An SDF workspace is a directory which defines the data transformation, quality, and governance processes in your warehouse. It consists of SQL files representing data models or quality controls, configuration files, and additional file types supporting advanced data operations.

A YAML file, workspace.sdf.yml, defines the configuration for the project, and will be used by SDF to build and deploy your project. This file is required in your project and sdf will fail without it.

Our engine supports multiple dialects in the same SDF project. That means even column-level lineage will work across SQL dialects.

sdf.yml

As previously mentioned, the workspace.sdf.yml is a specific instance of an sdf.yml file. High-level, sdf.yml's are general-purpose metadata descriptors for describing things like:

  • Where your queries are in the directory
  • The SQL dialect your query is written in
  • Which Checks should run
  • The Schema and Catalog defaults
  • Which classifiers exist and the columns they should be attached to
  • And more…

The workspace.sdf.yml is actually a special instance of the general sdf.yml.

The sdf.yml is structured such that there are a set of specific YAML blocks titled by their purpose in your project. For example, you might have a table block, a classifier block, and a function block all in the same file. Each of these blocks will contain a set of properties that define the metadata for that block. The types of metadata differ per block type, but they all share a few properties.
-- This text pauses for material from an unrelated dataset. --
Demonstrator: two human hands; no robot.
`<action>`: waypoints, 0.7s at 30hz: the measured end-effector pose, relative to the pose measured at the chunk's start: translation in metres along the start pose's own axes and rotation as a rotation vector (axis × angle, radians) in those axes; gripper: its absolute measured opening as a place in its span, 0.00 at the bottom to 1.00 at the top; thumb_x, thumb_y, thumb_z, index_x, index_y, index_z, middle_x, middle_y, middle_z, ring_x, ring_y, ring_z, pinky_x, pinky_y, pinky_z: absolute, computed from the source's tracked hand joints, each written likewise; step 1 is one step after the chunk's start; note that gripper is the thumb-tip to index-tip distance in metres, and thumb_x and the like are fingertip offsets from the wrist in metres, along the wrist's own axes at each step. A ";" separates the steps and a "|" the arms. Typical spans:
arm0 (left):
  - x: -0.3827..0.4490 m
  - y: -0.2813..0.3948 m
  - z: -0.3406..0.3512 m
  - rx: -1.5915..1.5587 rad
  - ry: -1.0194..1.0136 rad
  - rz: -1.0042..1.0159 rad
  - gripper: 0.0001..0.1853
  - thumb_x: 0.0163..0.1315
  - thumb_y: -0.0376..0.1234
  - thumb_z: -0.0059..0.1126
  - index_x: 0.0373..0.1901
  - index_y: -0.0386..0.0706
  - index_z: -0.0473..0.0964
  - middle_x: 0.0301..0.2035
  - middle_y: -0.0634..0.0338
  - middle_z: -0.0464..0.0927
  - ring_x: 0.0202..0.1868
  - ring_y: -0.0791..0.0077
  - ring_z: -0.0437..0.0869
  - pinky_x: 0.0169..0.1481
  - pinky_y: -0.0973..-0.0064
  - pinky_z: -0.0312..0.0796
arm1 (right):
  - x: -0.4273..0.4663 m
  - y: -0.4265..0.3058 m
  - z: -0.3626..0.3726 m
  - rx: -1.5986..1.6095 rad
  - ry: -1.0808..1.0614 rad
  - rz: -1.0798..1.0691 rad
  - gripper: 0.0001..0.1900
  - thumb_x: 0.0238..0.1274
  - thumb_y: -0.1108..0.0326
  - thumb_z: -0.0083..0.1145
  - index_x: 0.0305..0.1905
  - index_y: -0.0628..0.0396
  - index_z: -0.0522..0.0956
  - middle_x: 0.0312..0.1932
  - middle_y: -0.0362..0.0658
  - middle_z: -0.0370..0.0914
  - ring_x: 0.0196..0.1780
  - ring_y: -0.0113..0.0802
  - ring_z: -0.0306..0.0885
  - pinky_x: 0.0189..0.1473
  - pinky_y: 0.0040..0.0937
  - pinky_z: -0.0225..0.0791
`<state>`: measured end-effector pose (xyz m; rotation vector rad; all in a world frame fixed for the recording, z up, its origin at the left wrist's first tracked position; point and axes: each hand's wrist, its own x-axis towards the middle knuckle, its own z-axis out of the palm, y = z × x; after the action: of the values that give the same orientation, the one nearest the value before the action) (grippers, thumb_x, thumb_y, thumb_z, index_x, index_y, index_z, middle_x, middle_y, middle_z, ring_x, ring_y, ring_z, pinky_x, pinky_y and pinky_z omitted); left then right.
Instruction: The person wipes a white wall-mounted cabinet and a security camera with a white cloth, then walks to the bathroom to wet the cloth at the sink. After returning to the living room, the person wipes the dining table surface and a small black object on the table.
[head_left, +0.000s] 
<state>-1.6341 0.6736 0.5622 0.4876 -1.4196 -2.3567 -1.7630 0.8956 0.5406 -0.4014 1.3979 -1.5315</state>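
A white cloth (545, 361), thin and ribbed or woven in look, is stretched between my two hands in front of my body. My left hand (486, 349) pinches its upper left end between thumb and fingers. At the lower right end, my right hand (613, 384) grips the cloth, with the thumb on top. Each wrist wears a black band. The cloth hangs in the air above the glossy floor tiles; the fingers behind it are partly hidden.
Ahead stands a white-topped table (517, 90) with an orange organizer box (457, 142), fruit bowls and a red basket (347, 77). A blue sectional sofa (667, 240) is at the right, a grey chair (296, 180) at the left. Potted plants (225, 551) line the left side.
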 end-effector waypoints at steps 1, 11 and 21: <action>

sdf.yml files can be placed anywhere within your SDF project, and can be named whatever you like, as long as the file extension is .sdf.yml. For example, you could have a tables.sdf.yml file, a classifiers.sdf.yml file, and a functions.sdf.yml file. Or you could have an sdf.yml per table defined in your project. Maybe I have a table six_hourly_ingest.sql and a corresponding six_hourly_ingest.sdf.yml. The possibilites are truly endless.
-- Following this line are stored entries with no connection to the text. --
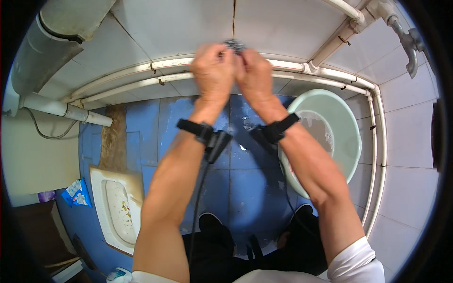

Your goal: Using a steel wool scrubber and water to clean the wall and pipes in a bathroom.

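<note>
Both arms reach forward to the tiled wall point(177, 28), just above the white pipes. Between my hands is a grey steel wool scrubber point(234, 45), its tangled top showing above the fingers. My left hand point(212, 70) is closed with its fingertips at the scrubber's left side. On the other side, my right hand point(255, 75) is closed against it too. The lower part of the scrubber is hidden by my fingers. Each wrist wears a black strap with a small dark device and a cable.
White pipes point(170, 62) run along the wall. A pale green basin point(347, 118) with cloudy water stands right on the wet blue floor point(184, 127). At the left are a squat toilet point(101, 203) and a thick grey drainpipe point(35, 61). A metal tap point(409, 47) is upper right.
</note>
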A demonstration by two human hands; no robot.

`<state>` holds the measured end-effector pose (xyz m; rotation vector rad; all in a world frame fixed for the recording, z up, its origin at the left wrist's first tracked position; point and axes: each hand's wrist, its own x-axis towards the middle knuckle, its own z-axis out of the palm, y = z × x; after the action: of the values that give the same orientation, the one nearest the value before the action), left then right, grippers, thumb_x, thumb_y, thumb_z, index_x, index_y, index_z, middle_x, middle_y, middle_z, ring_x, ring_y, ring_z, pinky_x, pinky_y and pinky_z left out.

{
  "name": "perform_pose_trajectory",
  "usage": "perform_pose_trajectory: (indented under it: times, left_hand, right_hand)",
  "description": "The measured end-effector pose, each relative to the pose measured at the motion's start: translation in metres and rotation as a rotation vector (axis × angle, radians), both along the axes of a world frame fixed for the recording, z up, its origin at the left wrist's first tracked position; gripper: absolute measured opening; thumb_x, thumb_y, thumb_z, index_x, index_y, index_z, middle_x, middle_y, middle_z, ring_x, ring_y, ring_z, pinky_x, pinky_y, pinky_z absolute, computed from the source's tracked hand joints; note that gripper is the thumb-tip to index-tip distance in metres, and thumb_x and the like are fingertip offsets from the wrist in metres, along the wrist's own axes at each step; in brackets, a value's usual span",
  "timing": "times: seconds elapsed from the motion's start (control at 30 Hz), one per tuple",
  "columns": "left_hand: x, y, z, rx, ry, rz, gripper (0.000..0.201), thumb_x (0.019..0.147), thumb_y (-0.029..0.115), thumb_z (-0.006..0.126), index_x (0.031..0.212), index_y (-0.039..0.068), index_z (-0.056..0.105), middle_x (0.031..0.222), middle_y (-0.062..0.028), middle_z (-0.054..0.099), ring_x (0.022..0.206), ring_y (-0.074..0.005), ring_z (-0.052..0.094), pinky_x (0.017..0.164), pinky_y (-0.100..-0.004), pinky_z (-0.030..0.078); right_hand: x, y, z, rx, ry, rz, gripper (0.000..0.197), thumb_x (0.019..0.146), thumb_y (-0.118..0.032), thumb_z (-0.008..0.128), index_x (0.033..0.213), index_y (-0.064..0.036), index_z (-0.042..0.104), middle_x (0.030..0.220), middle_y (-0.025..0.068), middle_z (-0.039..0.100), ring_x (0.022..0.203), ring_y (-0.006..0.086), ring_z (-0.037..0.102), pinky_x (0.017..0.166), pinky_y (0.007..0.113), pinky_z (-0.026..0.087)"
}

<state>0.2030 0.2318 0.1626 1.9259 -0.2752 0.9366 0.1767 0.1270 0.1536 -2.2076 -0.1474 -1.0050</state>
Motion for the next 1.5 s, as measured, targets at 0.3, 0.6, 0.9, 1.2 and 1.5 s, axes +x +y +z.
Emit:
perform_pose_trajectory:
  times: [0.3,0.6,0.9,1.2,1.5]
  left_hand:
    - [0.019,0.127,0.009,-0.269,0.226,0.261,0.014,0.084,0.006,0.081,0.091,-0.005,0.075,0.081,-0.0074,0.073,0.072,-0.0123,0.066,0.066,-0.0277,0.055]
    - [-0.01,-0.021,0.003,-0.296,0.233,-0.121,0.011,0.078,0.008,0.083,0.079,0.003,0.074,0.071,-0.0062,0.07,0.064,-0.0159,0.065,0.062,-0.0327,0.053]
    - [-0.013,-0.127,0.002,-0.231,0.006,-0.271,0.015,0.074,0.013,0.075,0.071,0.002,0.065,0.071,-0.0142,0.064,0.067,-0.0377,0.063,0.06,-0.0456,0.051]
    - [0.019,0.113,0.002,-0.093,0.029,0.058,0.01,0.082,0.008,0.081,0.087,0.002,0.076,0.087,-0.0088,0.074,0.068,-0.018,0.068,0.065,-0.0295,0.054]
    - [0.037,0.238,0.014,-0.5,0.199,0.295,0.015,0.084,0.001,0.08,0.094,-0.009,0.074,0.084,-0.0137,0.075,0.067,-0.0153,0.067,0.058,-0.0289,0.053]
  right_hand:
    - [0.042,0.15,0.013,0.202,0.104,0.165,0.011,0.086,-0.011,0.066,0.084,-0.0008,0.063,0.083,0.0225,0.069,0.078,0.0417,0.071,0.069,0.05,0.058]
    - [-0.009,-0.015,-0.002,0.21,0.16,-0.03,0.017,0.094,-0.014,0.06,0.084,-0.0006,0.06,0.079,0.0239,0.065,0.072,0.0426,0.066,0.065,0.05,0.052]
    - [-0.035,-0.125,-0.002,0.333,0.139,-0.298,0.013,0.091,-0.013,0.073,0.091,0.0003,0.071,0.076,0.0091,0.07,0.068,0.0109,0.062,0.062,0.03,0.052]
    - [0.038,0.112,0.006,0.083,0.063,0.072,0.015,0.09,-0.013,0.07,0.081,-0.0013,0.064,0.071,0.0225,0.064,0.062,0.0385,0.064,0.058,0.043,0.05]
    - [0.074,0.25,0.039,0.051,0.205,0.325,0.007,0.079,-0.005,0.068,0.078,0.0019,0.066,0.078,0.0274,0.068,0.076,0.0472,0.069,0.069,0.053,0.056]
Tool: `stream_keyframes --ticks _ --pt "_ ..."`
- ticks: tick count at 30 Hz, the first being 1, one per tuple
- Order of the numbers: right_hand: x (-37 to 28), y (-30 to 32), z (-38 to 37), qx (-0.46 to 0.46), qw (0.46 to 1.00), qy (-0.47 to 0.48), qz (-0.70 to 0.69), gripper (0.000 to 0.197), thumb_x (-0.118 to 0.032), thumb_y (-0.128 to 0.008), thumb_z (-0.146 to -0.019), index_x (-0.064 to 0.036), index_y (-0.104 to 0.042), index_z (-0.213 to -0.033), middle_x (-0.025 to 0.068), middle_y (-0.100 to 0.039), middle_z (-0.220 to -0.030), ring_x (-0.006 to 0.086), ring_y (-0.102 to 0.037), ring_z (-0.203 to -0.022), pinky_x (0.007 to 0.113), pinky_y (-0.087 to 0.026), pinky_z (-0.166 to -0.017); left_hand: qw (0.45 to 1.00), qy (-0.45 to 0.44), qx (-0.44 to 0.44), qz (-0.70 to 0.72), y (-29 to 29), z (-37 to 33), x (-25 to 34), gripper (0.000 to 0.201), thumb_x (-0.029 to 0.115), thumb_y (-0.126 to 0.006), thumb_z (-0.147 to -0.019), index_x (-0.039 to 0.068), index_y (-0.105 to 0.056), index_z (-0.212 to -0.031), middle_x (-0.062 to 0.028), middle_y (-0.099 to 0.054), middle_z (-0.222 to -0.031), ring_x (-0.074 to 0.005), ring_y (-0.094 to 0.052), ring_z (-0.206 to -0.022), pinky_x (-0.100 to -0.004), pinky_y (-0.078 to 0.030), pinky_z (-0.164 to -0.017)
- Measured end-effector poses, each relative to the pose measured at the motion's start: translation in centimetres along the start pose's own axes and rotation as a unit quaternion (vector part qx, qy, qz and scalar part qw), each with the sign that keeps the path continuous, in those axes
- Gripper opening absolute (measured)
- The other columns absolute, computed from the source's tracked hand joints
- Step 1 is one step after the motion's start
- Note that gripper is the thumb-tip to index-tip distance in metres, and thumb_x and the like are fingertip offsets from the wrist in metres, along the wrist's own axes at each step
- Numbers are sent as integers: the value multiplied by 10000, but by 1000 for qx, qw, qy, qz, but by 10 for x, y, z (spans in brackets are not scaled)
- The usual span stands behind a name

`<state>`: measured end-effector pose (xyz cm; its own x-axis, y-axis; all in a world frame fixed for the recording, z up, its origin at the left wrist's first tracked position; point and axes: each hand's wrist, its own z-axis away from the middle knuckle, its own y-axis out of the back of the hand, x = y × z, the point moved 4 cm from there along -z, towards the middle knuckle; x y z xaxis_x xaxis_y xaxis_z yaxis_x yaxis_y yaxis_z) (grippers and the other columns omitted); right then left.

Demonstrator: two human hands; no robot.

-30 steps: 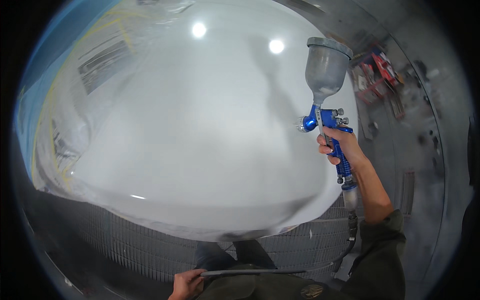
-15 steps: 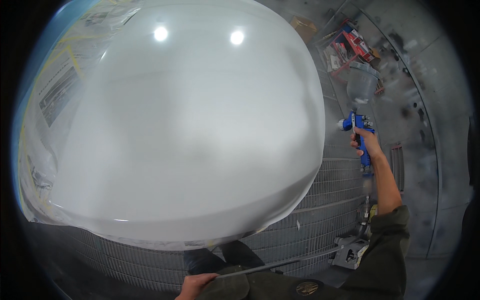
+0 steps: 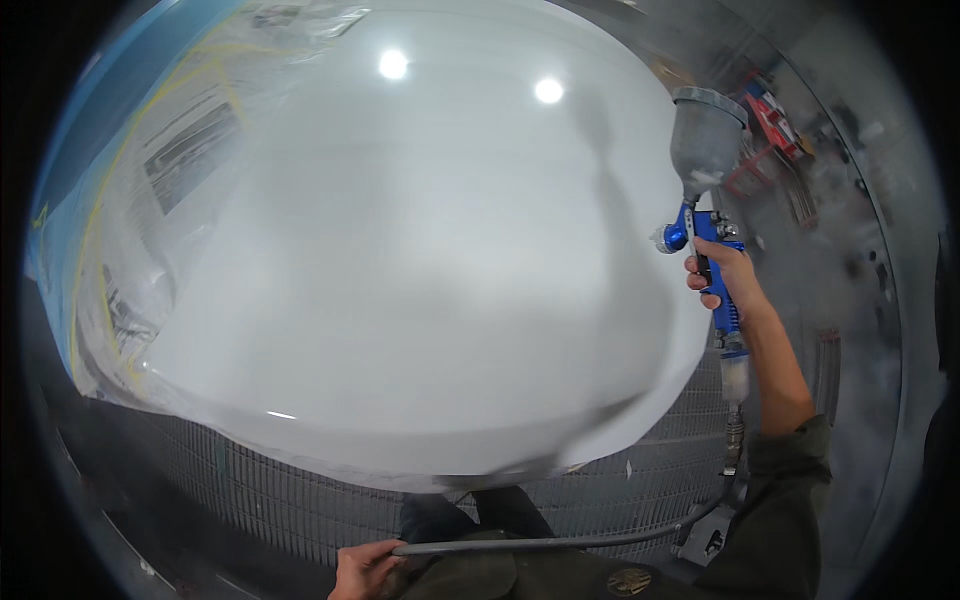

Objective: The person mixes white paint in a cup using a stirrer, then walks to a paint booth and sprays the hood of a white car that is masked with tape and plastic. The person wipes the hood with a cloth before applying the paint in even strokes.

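My right hand (image 3: 722, 272) is closed round the handle of a blue spray gun (image 3: 706, 232), its fingers at the trigger. A grey cup (image 3: 708, 140) sits on top of the gun, and the nozzle faces left, over the right edge of a large glossy white car panel (image 3: 430, 260). From the bottom of the gun a grey air hose (image 3: 560, 543) curves down and runs left across my body. At the lower edge my left hand (image 3: 366, 570) grips that hose, holding it away from the panel.
Plastic masking film (image 3: 130, 240) with yellow tape borders the panel's left side, beside a blue surface (image 3: 130, 85). Metal floor grating (image 3: 270, 500) lies below the panel. A red rack (image 3: 775, 125) with boxes stands at the upper right, and a grey device (image 3: 708, 535) lies near my right sleeve.
The view has shifted, so the panel sits farther right. My right hand has brought the spray gun closer to the panel's right edge. The left hand still holds the hose.
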<state>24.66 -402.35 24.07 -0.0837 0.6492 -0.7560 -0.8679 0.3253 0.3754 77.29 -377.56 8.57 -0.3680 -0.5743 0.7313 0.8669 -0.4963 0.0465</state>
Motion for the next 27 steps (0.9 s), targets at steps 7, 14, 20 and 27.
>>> stream_keyframes --ticks 7,14,20,27 --pt "-45 -72 27 -159 987 31 -26 176 -246 -605 -943 -108 -498 -931 20 -536 -755 82 -478 -585 208 -309 -364 986 -2 140 95 -27 57 -46 134 -59 -692 -840 -56 -724 -970 -53 -706 -755 -69 -625 -695 -232 -524 -648" --pt "-63 -56 83 -240 960 122 -72 186 -238 -587 -955 -80 -493 -933 32 -536 -763 76 -486 -593 191 -320 -367 966 -33 249 65 -92 126 -72 139 -41 -722 -827 -53 -726 -965 -37 -692 -747 -63 -608 -692 -234 -511 -633" --pt "-103 -103 119 -341 913 200 -97 223 -253 -555 -992 -72 -454 -909 31 -537 -779 42 -459 -586 165 -323 -351 945 -27 314 84 -137 153 -97 132 16 -713 -846 -46 -715 -963 -64 -686 -762 -98 -615 -719 -263 -511 -643" --pt "-125 -87 104 -364 898 226 -104 211 -221 -574 -974 -40 -478 -924 60 -554 -785 89 -505 -614 184 -320 -372 942 -29 324 78 -170 193 -77 199 -8 -692 -834 -39 -705 -1030 -57 -703 -792 -92 -594 -702 -260 -521 -651"
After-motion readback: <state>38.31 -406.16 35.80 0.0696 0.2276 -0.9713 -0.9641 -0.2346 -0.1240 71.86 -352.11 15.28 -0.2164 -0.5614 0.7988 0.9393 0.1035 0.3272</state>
Shared Properties Among All Metadata Blocks

name - The name of the metadata block. Names must be unique within their block type. For example, two tables cannot have the same name, but a table and a classifier could share the name pii.

description - This is a free-form text field that can be used to describe the metadata block. This is useful for documentation purposes.
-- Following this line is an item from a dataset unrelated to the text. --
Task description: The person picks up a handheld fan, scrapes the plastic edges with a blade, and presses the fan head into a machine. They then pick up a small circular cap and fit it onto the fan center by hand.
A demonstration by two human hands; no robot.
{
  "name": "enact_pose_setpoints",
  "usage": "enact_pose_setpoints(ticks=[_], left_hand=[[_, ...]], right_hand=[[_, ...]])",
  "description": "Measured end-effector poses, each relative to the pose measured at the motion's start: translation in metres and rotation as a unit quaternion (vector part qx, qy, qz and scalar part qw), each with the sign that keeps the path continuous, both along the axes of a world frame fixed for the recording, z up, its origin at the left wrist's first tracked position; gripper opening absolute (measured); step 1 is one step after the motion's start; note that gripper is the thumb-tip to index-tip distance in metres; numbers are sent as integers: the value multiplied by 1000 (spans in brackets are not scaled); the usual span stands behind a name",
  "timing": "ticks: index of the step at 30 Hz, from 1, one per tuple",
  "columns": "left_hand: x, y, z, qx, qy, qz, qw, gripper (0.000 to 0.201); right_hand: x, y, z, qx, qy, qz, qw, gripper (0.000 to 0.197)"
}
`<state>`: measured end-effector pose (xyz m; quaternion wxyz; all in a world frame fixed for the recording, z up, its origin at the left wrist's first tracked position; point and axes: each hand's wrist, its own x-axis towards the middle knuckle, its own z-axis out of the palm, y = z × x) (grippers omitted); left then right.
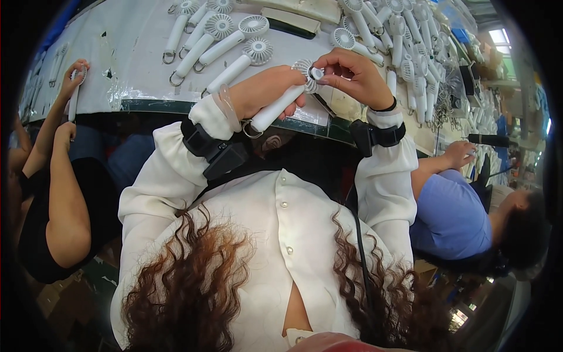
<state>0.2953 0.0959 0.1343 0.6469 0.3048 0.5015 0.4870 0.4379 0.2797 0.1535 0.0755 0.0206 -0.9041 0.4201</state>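
My left hand [261, 91] is closed around a white handheld fan [274, 111] near the table's front edge. The fan's handle slants down to the left, and a metal ring hangs from its end. At the fan's round grille, my right hand [352, 73] pinches a small round white piece with a dark rim [317, 73] between thumb and fingers. Whether that piece touches the grille I cannot tell. Just beyond my left hand lies another white fan [234, 69] with a ribbed round head.
Several more white fans [205, 44] lie at the far left, and a heap of them [410, 53] covers the right side. A dark green block [290, 24] sits at the back. One co-worker's hand [75, 76] holds a fan on the left; another co-worker [448, 205] sits at right.
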Motion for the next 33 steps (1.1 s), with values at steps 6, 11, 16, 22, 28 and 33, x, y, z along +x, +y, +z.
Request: enact_pose_setpoints(ticks=[6,11,16,22,28,33], left_hand=[[1,2,-6,6,-3,18,1000,28],[1,-3,-12,37,10,34,999,28],[1,-4,-8,50,-5,40,998,27],[-2,-3,-8,50,-18,29,998,24],[2,-3,-10,30,-53,69,996,20],[4,-1,-11,38,-55,105,992,19]], right_hand=[[0,-5,7,42,13,-16,999,21],[-3,-7,9,95,70,-4,993,20],[-3,-8,8,101,109,9,989,22],[-2,-15,12,217,160,5,963,26],[1,-31,1,298,210,-40,930,30],[2,-44,-3,375,228,-87,894,39]])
All this metadata is indexed and searchable in the SDF Cloud

Metadata Blocks

Here we’ll briefly review each of the metadata block types. Each serves its own purpose, and is used in different ways. For a full list of the options available in the sdf.yml, see the sdf.yml reference.

Workspace Block

The workspace block is a special metadata block that belongs in your workspace.sdf.yml. This defines your workspace configuration, and is used by the SDF engine to build and deploy your project.

Hello World Workspace

The simplest version of a workspace.sdf.yml looks like this:

workspace:
  name: hello_world
  edition: "1.3"
  includes:
    - path: models

So what’s going on here? The first thing you’ll notice is the workspace specifies an edition. This tells the SDF engine which version of the workspace to expect when compiling your project.

Next we see an includes block. This tells the SDF engine where to look to find the code sources it will use to build your project and transform your data. Simply put, your SQL files should go into the models directory.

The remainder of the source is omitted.